Entre la enorme, perturbadora mosca sobre ruedas que abría fiera y alfabéticamente el catálogo de 1989 dedicado al tumultuoso fenómeno uruguayo del “dibujazo” de los 60 y los 70 y la delicadísima y gélida impresión digital de puras variaciones geométricas de Indicio C01 –obra ganadora en 2012 del segundo Premio Adquisición del Ministerio de Educación y Cultura en el Salón Nacional–, se desdobla la obra de Hugo Alíes, fallecido el jueves.

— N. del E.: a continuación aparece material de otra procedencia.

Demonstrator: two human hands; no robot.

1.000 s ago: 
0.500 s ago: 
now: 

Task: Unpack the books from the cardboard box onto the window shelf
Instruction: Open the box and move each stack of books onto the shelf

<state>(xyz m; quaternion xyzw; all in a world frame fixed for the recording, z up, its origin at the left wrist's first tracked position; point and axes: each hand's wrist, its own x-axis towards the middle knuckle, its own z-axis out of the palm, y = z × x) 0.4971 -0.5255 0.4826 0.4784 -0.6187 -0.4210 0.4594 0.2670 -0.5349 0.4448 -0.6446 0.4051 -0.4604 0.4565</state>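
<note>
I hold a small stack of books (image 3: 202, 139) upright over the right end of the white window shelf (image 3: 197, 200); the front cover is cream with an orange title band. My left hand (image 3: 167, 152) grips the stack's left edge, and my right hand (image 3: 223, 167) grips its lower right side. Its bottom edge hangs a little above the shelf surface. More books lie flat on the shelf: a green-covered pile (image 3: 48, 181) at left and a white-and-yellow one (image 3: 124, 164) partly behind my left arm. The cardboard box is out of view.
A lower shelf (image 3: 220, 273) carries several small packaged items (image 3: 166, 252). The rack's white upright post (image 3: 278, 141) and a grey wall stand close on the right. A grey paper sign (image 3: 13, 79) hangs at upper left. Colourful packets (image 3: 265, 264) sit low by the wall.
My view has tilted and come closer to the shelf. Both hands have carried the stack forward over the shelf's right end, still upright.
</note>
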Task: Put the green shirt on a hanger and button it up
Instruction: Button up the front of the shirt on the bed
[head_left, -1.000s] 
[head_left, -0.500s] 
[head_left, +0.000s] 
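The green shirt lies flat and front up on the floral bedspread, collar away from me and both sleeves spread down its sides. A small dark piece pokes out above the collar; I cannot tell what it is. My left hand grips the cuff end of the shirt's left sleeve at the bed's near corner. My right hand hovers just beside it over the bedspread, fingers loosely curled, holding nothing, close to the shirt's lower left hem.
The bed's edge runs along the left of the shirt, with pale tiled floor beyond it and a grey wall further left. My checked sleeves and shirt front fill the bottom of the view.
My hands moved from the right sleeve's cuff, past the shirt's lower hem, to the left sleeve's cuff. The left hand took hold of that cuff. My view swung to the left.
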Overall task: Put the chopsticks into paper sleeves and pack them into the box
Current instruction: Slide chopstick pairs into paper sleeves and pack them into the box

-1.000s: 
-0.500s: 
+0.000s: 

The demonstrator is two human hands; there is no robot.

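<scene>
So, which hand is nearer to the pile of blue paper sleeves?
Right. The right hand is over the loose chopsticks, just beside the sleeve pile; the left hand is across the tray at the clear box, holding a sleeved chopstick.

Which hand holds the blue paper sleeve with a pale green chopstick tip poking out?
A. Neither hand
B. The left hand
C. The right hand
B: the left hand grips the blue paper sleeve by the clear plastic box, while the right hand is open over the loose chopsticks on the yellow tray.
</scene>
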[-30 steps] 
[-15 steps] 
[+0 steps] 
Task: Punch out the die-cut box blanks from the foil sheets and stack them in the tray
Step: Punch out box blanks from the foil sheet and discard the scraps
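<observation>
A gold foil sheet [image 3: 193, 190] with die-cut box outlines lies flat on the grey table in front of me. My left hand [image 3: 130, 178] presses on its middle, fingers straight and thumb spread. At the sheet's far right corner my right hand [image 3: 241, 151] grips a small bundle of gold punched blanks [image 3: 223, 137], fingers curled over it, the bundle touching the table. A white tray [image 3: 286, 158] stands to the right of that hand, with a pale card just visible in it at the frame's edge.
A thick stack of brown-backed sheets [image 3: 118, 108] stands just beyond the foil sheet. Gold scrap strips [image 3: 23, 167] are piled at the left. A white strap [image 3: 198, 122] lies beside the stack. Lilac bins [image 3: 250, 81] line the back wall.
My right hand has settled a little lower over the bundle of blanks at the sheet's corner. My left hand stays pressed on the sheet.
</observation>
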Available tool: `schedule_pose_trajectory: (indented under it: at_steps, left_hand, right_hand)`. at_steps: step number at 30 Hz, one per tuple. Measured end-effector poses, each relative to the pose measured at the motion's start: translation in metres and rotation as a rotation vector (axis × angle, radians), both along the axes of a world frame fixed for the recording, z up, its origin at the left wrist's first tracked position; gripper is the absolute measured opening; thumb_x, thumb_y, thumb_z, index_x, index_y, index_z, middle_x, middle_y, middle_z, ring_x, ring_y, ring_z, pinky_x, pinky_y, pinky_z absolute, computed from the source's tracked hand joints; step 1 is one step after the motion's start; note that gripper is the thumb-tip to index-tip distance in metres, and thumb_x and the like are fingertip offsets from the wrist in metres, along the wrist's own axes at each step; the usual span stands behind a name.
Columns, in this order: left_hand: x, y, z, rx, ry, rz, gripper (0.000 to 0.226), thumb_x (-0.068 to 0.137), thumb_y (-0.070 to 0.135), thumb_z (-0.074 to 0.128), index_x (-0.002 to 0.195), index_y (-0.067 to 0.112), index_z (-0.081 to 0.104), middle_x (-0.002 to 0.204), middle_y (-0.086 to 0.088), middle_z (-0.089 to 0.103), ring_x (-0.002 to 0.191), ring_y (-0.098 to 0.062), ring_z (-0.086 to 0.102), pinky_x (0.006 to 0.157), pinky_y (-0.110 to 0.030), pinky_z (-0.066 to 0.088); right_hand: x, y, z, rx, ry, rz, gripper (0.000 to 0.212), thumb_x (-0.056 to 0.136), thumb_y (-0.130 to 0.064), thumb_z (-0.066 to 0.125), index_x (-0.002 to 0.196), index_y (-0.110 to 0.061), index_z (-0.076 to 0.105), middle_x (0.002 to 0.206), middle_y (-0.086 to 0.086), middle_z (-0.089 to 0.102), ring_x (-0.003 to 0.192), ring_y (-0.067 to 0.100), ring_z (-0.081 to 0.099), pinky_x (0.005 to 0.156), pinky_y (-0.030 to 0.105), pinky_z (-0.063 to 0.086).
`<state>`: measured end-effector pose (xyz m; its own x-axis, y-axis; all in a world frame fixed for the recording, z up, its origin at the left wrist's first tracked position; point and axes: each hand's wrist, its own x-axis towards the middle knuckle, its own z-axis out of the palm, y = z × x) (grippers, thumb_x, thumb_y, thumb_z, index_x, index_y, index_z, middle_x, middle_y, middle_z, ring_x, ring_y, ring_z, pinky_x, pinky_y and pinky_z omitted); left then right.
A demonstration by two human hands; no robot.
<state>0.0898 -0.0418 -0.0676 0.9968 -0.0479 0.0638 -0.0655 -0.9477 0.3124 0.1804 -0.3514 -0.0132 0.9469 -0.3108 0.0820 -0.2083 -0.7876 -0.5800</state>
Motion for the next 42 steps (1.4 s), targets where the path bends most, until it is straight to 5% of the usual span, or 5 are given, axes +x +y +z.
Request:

La distancia entre las dos imágenes parece abismal, más aun teniendo en cuenta el largo tramo temporal que las divide, pero, al transitar el recorrido de este artista, cuyo rol en la gráfica fue absolutamente crucial para el universo editorial del país, el choque disminuye. Alíes fue, como él mismo recordaba en una entrevista aparecida en La Pupila en 2013, un artista que amaba experimentar pasando airosamente de un campo, las artes visuales, a otro, el arte aplicado del diseño, con un lenguaje “permanentemente en revisión” –para usar una feliz definición suya–, que ya antes de los 2000 lo empujó a acercarse cada vez más a la computadora y dejar parcialmente atrás lápices y pinceles. Tal vez, en la memoria colectiva lo que más queda grabado de su obra son las cargadas imágenes que creó para algunos libros (por ejemplo, el aullido que sale de la tapa de Poesía checa, de 1967, una antología de poesía que integraba la colección Aquí Poesía) y, sobre todo, los numerosos afiches de tonalidades osadísimas, la mayoría elaborados para la Feria Nacional de Libros y Grabados, organizada por Nancy Bacelo. De estos, firmó los de 1969 y 1974, y todos –excepto uno– los que aparecieron entre 1981 y 2000; el más logrado fue el del período comprendido entre diciembre de 1984 y enero de 1985: una explosión “primaveral” de colores y formas que permite vislumbrar la vuelta a la democracia.

Alíes nació en Santa Fe en 1945, pero cuando tenía nueve años se mudó con su familia a Montevideo. En Uruguay desarrolló casi toda su carrera: se formó en el Instituto Escuela Nacional de Bellas Artes, el Instituto de Profesores Artigas y la Facultad de Arquitectura, y frecuentó el Taller de Cerámica (con un período bonaerense, entre 1972 y 1981, en el que trabajó, como rememoraba, en el “diseño de objetos, y en la producción de objetos para la venta, utilitarios, decorativos”). Su intensa actividad en el ambiente artístico lo llevó a formar parte de instituciones clave de la producción visual uruguaya, como el Club de Grabado de Montevideo, a partir de 1968 –donde ilustró algunos de sus almanaques, entre otras cosas–, y, a principios de los 80, la imprenta AS en su etapa conclusiva. Estuvo, además, en los años 90, entre los primeros profesionales en dictar cursos de gráfica en el país. Las transformaciones de su trazo, sello de su eclecticismo, nunca pierden rigor y contundencia: expresionista y socarrón en la fase inicial y mediana (se pueden mencionar la ilustración del cuento “Feria de pueblo”, de Mario Levrero, y la de Anaconda y El regreso de Anaconda, de Horacio Quiroga), austero y ordenado en el período más reciente, por sendas abstractas o esencialistas, tanto manuales como digitales (cuya cúspide son las exposiciones en el Museo Blanes y la sala Carlos F Sáez en 2012). Según sus palabras, nunca se preocupó por las ventas de sus obras: “El mercado para mí pasaba por el costado, ¡por suerte! Porque eso me daba la libertad de elegir qué quería hacer y hacerlo”. Su labor obtuvo cuantiosos reconocimientos, incluso el Premio Figari, en 2008.